Apple can be sued by customers who claim it has too much control over the App Store, the supreme court has decided.

The decision will allow the lawsuit from consumers who argue that the company has given itself a monopoly over apps on the iPhone. That lets it force them to pay too much for the apps, they argued.

Apple had tried to stop the case, arguing that it could prove a problem for online sales.

Apple shares were down about 5% after the justices, in a 5-4 ruling, upheld a lower court's decision to allow the proposed class action lawsuit to proceed. The plaintiffs said the Cupertino, California-based technology company required apps be sold through its App Store and extracted an excessive 30 percent commission on purchases.

Conservative Justice Brett Kavanaugh, an appointee of President Donald Trump, joined the court's four liberal justices to rule against Apple and wrote the decision.

Apple shares were trading down $10 at 187.13 by late morning.

The company, backed by the Trump administration, argued that it was only acting as an agent for app developers, who set their own prices and pay Apple's commission. Apple had argued that a Supreme Court ruling allowing the case to proceed could pose a threat to e-commerce, a rapidly expanding segment of the U.S. economy worth hundreds of billions of dollars in annual sales.

The dispute hinged in part on how the justices would apply a decision the court made in 1977 to the claims against Apple. In that case, the court limited damages for anti-competitive conduct to those directly overcharged rather than indirect victims who paid an overcharge passed on by others.

Explaining the ruling from the bench, Kavanaugh said the 1977 precedent was "not a get-out-of-court-free card for monopolistic retailers," an apparent allusion to the popular board game Monopoly.

Noting that they pay Apple - not an app developer - whenever buying an app from the App Store, the iPhone users who brought the case said they were direct victims of the overcharges. Apple said the consumers were indirect purchasers, at best, because any overcharge would be passed on to them by developers.

Developers earned more than $26 billion in 2017, a 30 percent increase over 2016, according to Apple.

"Leaving consumers at the mercy of monopolistic retailers simply because upstream suppliers could also sue the retailers would directly contradict the longstanding goal of effective private enforcement in antitrust cases," Kavanaugh said.

Dissenting from the decision, conservative Justice Neil Gorsuch, said that the decision is "not how antitrust law is supposed to work" because it gives a green light to the exact type of case that the court has previously prohibited. Gorsuch also was appointed by Trump.

A spokeswoman for Apple could not immediately be reached.

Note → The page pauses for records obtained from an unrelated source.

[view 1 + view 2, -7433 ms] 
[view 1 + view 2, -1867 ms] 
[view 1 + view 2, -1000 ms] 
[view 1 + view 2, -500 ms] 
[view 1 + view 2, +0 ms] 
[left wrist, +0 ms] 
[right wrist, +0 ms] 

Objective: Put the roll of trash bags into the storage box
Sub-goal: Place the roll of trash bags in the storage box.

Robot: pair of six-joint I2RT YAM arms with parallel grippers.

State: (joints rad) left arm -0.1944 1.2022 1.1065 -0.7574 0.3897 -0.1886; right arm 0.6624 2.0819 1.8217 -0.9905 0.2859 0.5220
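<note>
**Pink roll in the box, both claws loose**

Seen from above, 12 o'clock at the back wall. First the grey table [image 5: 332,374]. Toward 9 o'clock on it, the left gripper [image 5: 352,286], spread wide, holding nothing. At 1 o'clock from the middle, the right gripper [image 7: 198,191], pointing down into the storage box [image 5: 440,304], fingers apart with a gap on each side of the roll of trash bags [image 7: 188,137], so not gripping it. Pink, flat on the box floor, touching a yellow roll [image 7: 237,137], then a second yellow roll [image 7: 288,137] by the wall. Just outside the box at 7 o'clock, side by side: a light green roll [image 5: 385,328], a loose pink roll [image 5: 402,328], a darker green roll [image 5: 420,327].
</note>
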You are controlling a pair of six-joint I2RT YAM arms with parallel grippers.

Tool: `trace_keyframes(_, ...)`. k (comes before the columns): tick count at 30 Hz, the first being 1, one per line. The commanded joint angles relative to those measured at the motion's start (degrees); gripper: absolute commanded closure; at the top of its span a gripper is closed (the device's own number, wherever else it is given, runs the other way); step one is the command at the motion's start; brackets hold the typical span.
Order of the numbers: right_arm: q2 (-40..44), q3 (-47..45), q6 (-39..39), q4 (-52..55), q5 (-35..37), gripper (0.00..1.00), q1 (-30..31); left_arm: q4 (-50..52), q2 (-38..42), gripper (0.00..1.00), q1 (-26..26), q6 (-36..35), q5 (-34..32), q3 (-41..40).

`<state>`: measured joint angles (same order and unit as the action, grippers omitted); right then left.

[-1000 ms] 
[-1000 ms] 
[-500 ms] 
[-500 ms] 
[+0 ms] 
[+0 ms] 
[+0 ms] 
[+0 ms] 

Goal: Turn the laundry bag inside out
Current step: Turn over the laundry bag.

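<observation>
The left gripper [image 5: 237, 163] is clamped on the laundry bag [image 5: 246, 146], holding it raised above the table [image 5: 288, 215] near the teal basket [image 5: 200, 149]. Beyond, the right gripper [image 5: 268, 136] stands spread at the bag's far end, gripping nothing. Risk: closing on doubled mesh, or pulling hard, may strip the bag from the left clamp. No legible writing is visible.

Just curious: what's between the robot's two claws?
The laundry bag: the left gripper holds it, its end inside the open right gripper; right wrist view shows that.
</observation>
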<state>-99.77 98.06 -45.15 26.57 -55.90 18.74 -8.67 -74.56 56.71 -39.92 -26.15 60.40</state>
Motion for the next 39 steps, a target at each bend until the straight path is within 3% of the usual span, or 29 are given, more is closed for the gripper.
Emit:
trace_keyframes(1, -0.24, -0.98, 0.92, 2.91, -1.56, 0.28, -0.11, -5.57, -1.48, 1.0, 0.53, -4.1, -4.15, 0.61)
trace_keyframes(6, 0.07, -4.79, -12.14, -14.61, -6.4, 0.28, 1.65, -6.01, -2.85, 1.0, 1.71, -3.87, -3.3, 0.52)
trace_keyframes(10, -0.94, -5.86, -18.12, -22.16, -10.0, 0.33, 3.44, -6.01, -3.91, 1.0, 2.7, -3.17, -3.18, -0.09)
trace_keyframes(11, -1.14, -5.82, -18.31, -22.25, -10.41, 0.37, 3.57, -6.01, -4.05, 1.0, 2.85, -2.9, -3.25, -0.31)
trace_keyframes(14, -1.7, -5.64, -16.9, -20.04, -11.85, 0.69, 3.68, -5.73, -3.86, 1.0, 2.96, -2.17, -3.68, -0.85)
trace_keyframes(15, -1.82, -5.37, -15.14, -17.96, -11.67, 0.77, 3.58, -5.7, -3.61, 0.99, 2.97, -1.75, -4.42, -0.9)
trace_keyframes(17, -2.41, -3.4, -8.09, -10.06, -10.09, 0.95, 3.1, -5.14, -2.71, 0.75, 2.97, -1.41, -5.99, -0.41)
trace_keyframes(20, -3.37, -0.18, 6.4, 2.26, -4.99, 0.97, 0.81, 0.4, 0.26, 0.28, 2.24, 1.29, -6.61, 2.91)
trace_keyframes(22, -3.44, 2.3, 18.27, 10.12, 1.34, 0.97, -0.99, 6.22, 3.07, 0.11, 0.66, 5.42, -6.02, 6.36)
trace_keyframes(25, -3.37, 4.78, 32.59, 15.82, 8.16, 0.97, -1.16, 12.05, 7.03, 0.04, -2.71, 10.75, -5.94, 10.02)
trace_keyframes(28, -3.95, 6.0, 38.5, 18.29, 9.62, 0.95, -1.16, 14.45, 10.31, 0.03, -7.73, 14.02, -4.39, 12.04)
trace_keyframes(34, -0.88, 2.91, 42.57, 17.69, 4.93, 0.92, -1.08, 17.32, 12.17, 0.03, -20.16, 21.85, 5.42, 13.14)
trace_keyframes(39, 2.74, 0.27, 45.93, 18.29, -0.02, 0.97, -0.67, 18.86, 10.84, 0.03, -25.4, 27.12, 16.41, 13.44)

The plaintiffs, including lead plaintiff Robert Pepper of Chicago, filed the suit in a California federal court in 2011, claiming Apple's monopoly leads to inflated prices compared to if apps were available from other sources. They were supported by 30 state attorneys general, including from Texas, California and New York.

Apple, which was also backed by the U.S. Chamber of Commerce business group, had sought to dismiss the case, arguing that the plaintiffs lacked the required legal standing to bring the lawsuit.

After a federal judge in Oakland, California threw out the suit, the San Francisco-based 9th U.S. Circuit Court of Appeals revived it in 2017, finding that Apple was a distributor that sold iPhone apps directly to consumers.